Especialistas iniciaron la evaluación del impacto ambiental del agua desalinizada que se bombea hacia el mar de Galilea. El estudio forma parte de un proyecto experimental diseñado para frenar el descenso del nivel del lago, cuya importancia radica en ser la mayor reserva de agua dulce del país.
Por primera vez en el mundo se inyecta agua de mar tratada en un lago de agua dulce. Desde el 23 de octubre, mil metros cúbicos por hora comenzaron a ingresar al mar de Galilea, equivalente a 264.000 galones, lo que incrementará el nivel en medio centímetro cada mes según las proyecciones oficiales.
Ensayos previos al inicio del proyecto mostraron que el agua desalinizada no debería alterar significativamente los ecosistemas locales. No obstante, recién ahora los científicos del Laboratorio Limnológico de Kinneret pueden observar directamente los efectos químicos y biológicos del proceso.

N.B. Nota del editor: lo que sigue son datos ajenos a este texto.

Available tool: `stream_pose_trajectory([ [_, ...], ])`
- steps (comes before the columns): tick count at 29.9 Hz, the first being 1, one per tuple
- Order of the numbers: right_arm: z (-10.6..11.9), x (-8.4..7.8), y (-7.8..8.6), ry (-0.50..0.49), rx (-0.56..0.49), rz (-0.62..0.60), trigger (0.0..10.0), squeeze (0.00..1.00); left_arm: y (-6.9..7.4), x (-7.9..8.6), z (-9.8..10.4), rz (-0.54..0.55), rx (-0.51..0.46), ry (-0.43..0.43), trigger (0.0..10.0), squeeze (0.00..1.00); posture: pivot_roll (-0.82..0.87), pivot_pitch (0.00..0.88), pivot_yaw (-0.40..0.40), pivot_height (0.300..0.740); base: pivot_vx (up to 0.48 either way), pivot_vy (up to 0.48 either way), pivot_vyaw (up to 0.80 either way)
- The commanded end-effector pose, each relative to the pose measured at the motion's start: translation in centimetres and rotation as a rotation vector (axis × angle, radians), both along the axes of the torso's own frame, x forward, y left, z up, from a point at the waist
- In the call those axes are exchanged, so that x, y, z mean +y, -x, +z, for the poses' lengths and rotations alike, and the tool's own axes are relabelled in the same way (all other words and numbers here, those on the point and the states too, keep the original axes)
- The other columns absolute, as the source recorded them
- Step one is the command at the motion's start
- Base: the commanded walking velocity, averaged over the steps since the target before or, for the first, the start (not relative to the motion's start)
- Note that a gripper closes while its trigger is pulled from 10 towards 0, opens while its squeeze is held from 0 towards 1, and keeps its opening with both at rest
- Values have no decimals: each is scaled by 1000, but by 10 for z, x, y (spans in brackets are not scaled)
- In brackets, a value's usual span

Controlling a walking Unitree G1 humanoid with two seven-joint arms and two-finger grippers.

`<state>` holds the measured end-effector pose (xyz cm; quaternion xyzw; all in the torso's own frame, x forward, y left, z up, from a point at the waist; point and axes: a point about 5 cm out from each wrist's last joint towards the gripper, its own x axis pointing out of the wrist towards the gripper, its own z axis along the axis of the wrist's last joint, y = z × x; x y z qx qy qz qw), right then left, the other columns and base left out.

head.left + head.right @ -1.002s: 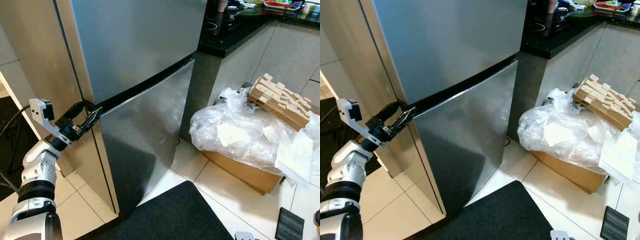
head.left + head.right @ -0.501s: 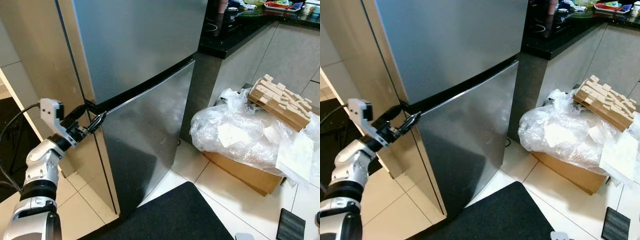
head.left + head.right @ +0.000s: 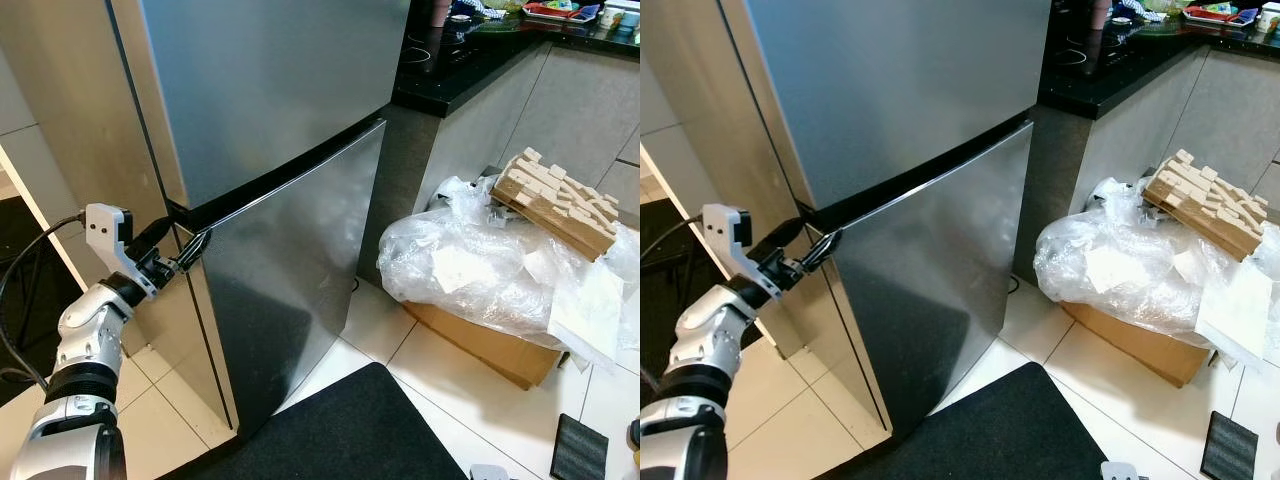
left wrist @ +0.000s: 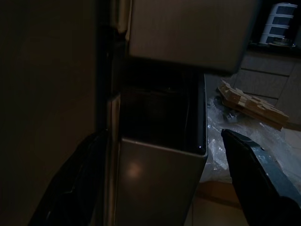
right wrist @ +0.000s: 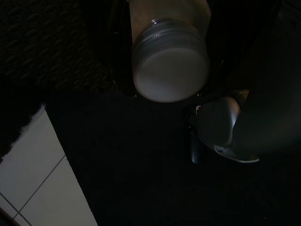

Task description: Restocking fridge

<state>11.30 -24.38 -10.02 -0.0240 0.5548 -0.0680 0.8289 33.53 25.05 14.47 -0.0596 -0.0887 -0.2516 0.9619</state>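
Door-opening step, fridge not yet open.
Left gripper, fingers spread wide, straddles the lower fridge door's top corner; next: hook and pull outward. Right gripper clamps a jar, awaiting stocking.

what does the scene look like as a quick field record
fridge: two steel doors, both closed
left pincer: open, fingers straddling the corner of the lower door at the dark gap between doors
right pincer: shut on a jar with a silver lid, hanging over the black mat
beside fridge: plastic-covered cardboard box with a wooden block stack on top
floor: pale tiles
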Motion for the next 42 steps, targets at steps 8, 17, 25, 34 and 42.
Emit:
stream_pose_trajectory([
  [8,-1,0,2,0,5,-4,10000,0,7,-18,-19,-131,69,10,10000,0,51,0,-7,740,0,0,0],
  [17,0,0,1,0,2,-3,10000,0,9,-28,-20,-220,71,14,10000,0,53,0,-8,740,0,0,0],
  [25,0,0,2,0,3,-3,10000,0,15,-36,-20,-326,75,20,10000,0,53,0,-8,740,0,0,0],
  [34,-1,1,2,-3,3,-4,10000,0,17,-43,-21,-382,80,16,10000,0,52,0,-5,740,0,0,0],
  [42,-1,0,3,-1,5,-7,10000,0,18,-46,-20,-402,80,21,10000,0,51,0,-6,740,0,0,0],
])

El director del laboratorio, Yaron Be’eri Shelvin, informó que el equipo analizará la acción del cloro, aditivo habitual en el sistema nacional de distribución de agua. Su atención principal, sin embargo, se centrará en los elementos que el líquido incorpora después de salir de las tuberías hacia el manantial Ein Ravid.

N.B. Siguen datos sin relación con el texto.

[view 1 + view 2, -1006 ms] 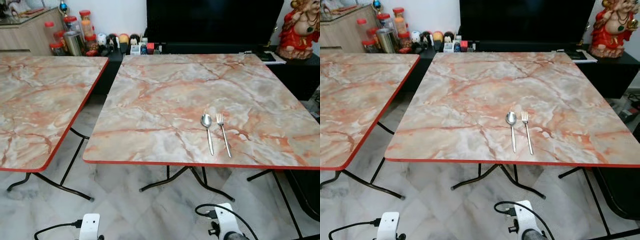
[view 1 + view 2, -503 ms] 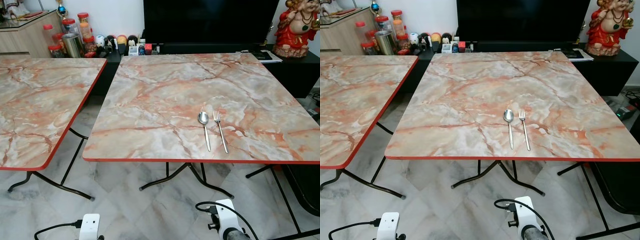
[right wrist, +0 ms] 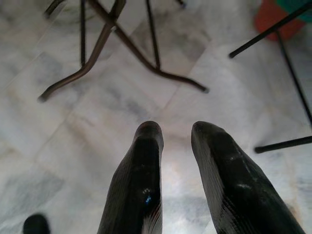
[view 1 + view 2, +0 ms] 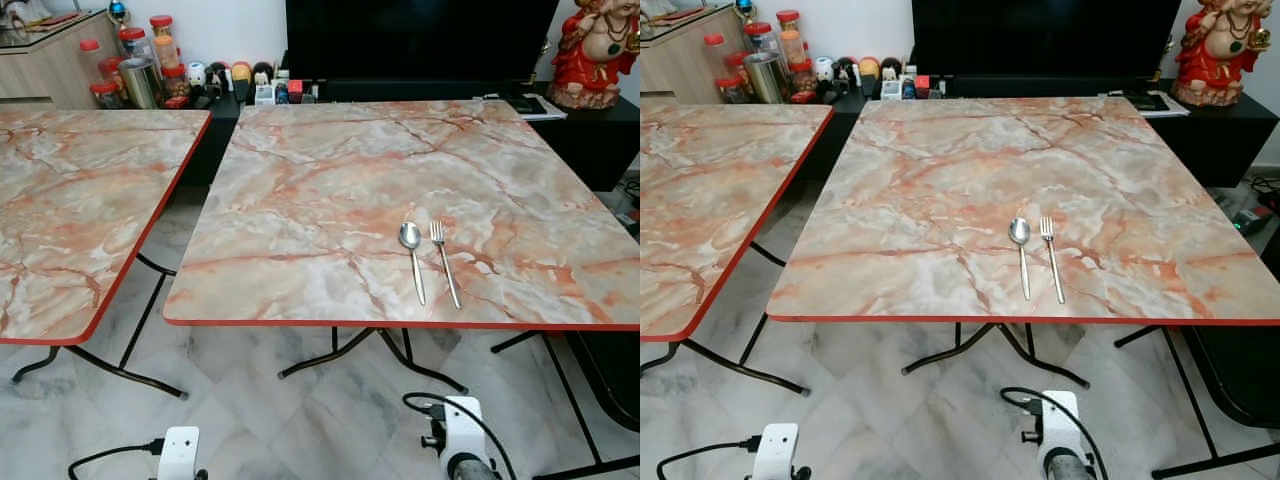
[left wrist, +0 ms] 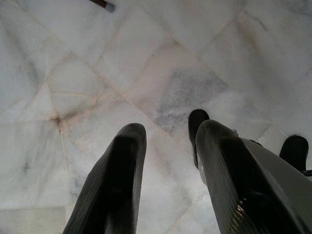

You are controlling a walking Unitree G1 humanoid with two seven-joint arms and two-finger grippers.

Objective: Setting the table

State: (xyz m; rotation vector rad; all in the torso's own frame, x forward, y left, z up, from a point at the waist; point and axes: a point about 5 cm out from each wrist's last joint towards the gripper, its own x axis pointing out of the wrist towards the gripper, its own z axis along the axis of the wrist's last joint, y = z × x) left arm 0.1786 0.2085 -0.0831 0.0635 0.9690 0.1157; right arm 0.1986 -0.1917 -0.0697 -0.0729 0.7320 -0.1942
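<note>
A steel spoon (image 4: 411, 254) and a steel fork (image 4: 443, 260) lie side by side near the front edge of the marble-patterned table (image 4: 330, 190), handles toward me. Both arms hang low below the table's front edge, their white wrists at the bottom of the eye views. In the left wrist view my left gripper (image 5: 168, 134) points down at the tiled floor, its black fingers (image 5: 124, 165) apart with nothing between them. The right gripper (image 3: 175, 131) hangs open over the floor near the table's metal legs (image 3: 112, 34), holding nothing.
A second marble-patterned table (image 4: 70, 200) with a red edge stands to the left, across a gap of tiled floor. Behind the tables runs a black cabinet with a dark screen (image 4: 420, 40), jars (image 4: 140, 70) and a red figurine (image 4: 600, 50). A black chair frame (image 4: 600, 370) stands at the right.
The view has shifted slightly as the camera moved. The right wrist has drifted a little right and lower in the picture. Spoon and fork lie where they were.
</note>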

Ese flujo recorre unos cuatro kilómetros hasta el arroyo estacional Tsalmon, que desemboca en el lago a través de un delta. “Estamos comprobando qué recoge el agua del lecho seco del arroyo en su camino hacia el mar de Galilea”, señaló Be’eri Shelvin, detallando que los análisis buscarán nitrógeno, fósforo, sílice, hierro, sulfatos y bacterias fecales de coli.
El exceso de nutrientes como nitrógeno y fósforo puede desencadenar proliferaciones de algas que reducen la luz disponible en el agua y afectan a los peces. Por ser base de la cadena alimentaria, las algas serán examinadas para detectar alteraciones relacionadas con el ingreso de agua desalinizada.

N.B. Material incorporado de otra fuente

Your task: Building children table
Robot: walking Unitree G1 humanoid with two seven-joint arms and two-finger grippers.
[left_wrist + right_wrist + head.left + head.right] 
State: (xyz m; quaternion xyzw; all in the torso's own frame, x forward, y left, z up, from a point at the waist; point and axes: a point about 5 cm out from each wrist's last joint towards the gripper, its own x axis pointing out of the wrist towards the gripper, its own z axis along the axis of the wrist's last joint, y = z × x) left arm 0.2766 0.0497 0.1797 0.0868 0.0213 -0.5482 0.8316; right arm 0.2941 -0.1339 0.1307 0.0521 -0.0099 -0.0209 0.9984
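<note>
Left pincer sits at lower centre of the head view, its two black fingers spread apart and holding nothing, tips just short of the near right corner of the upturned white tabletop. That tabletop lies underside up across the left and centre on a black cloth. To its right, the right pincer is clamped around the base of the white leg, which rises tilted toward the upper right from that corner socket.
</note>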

Be’eri Shelvin indicó que se están recolectando muestras en varios puntos del arroyo y en tres ubicaciones dentro del delta del lago. “Necesitaremos al menos meses de datos antes de poder empezar a hablar de cualquier tendencia”, explicó, aclarando que la observación se mantendrá durante un año.
“Si hay algún efecto, será mínimo, ya que la cantidad de agua que entra en el lago es muy pequeña, y hasta ahora no hemos visto nada que nos haga decir ‘para’”, añadió. “El lago contiene cuatro mil millones de metros cúbicos de agua. Necesitas mucha más agua con muchos más contaminantes para causar daño. Si algo es alarmante, lo veremos en el delta, donde el arroyo se une al lago”.
El proyecto se diseñó tras varios años de sequía severa entre 2013 y 2018, período en el que el nivel del lago se aproximó a un mínimo histórico. El invierno pasado trajo solo la mitad de la lluvia promedio, con zonas alrededor del lago que recibieron menos del 40% habitual.
Esa escasez contrastó con temporadas anteriores de lluvias abundantes que habían devuelto al lago niveles no registrados en años. Sin embargo, en el último año se han observado retrocesos visibles, con áreas de arena, roca y suelo antes cubiertas por agua que hoy permanecen expuestas.
Ubicado en el valle del rift sirio-africano, por debajo del nivel del mar, el mar de Galilea registró el lunes una altura de 213,435 metros bajo el nivel del mar. Esa cifra supera la línea roja inferior de menos 213 metros, límite a partir del cual el bombeo podría poner en peligro el equilibrio ecológico del lago.